◆ About this task: One figure is the whole answer: the number of lines below that contain the word "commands".

Collection entries
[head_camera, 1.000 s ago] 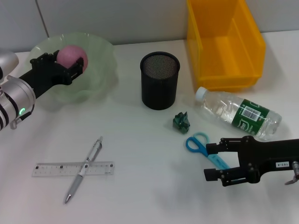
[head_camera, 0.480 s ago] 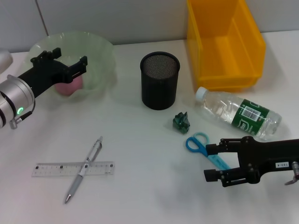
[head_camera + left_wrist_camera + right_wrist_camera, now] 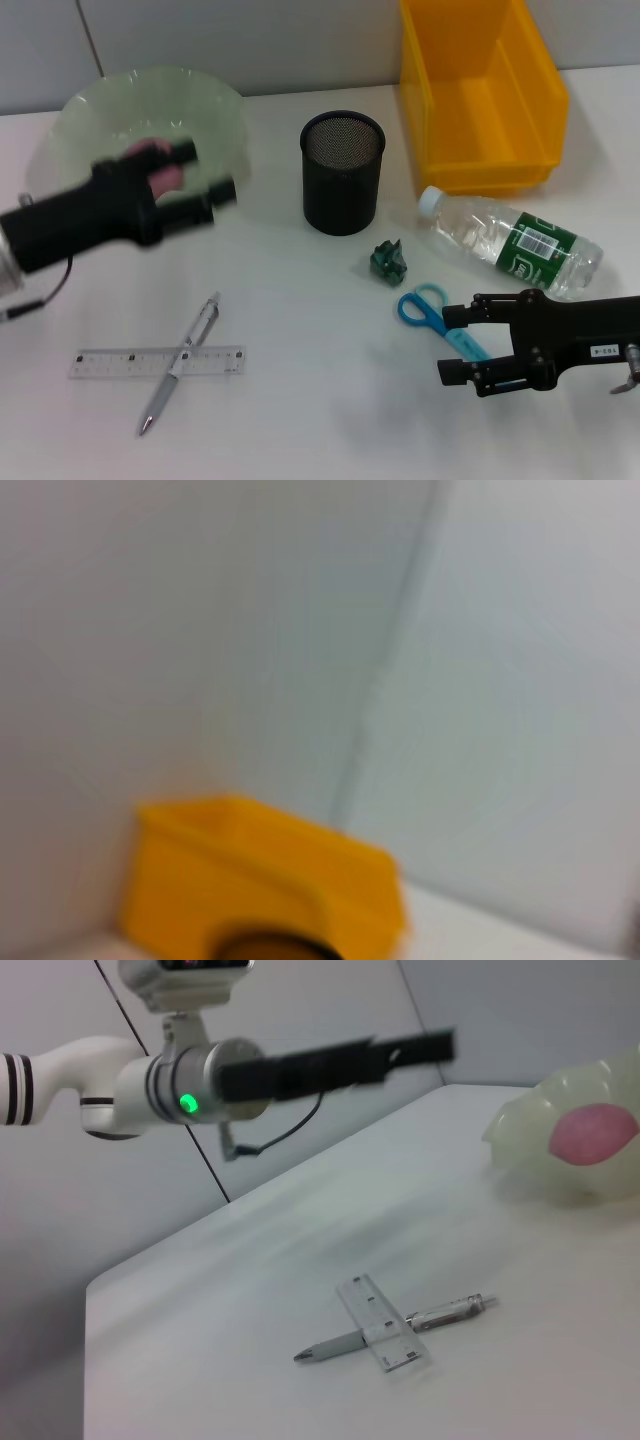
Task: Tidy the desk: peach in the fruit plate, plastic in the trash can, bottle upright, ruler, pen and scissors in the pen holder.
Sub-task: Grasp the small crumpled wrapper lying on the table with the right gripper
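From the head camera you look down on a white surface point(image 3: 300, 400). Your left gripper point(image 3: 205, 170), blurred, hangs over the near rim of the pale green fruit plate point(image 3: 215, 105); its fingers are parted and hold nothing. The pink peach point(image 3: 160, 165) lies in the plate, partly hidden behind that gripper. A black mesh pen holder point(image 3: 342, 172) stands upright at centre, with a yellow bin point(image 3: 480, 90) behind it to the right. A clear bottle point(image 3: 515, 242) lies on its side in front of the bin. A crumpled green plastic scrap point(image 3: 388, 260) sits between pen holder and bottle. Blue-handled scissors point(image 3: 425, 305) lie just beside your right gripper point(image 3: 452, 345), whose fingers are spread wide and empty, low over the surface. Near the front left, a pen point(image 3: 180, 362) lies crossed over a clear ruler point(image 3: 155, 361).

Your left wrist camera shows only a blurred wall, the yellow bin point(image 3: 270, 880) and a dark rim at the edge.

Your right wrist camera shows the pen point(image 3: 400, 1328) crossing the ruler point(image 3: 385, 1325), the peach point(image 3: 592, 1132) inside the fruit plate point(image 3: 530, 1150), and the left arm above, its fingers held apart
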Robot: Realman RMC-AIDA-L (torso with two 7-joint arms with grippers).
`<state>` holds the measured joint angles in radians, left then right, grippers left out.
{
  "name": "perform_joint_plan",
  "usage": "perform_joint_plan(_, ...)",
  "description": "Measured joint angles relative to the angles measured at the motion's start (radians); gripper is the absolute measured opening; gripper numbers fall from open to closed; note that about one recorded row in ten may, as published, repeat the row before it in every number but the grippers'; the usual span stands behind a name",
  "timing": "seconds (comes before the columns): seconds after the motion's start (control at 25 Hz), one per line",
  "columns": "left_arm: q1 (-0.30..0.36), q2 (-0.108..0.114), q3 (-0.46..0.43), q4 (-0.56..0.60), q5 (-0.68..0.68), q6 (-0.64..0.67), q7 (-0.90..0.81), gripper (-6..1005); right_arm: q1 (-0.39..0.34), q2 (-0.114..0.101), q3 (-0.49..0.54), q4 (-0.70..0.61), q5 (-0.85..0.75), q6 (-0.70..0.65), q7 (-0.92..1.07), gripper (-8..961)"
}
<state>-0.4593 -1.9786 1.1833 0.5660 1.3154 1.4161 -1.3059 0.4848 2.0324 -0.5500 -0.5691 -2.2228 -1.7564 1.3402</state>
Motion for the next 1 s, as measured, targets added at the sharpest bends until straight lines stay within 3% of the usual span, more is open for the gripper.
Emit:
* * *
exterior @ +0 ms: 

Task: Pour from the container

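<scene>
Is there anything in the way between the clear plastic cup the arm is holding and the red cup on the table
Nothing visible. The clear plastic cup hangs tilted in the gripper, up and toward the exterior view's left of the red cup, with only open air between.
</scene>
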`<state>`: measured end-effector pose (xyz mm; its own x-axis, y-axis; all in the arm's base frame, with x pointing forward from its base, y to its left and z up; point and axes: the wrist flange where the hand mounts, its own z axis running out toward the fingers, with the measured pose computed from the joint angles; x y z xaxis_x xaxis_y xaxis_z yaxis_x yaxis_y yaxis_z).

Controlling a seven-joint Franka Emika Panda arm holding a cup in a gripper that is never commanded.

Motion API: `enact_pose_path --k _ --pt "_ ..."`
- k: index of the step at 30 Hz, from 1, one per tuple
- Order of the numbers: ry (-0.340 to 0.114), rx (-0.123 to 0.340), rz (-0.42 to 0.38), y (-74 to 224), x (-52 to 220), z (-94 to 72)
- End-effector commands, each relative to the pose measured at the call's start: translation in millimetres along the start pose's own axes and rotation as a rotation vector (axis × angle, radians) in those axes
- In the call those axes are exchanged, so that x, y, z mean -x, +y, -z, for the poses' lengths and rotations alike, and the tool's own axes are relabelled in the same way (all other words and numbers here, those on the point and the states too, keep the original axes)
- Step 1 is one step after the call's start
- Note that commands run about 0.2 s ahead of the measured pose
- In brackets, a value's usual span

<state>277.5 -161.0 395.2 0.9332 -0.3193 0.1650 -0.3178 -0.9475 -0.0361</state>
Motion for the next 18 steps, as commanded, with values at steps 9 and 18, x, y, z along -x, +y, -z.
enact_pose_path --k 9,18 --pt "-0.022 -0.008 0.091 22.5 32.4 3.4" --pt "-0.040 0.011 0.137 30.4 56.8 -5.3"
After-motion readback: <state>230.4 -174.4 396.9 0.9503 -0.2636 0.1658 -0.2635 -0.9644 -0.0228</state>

◆ Exercise output: 2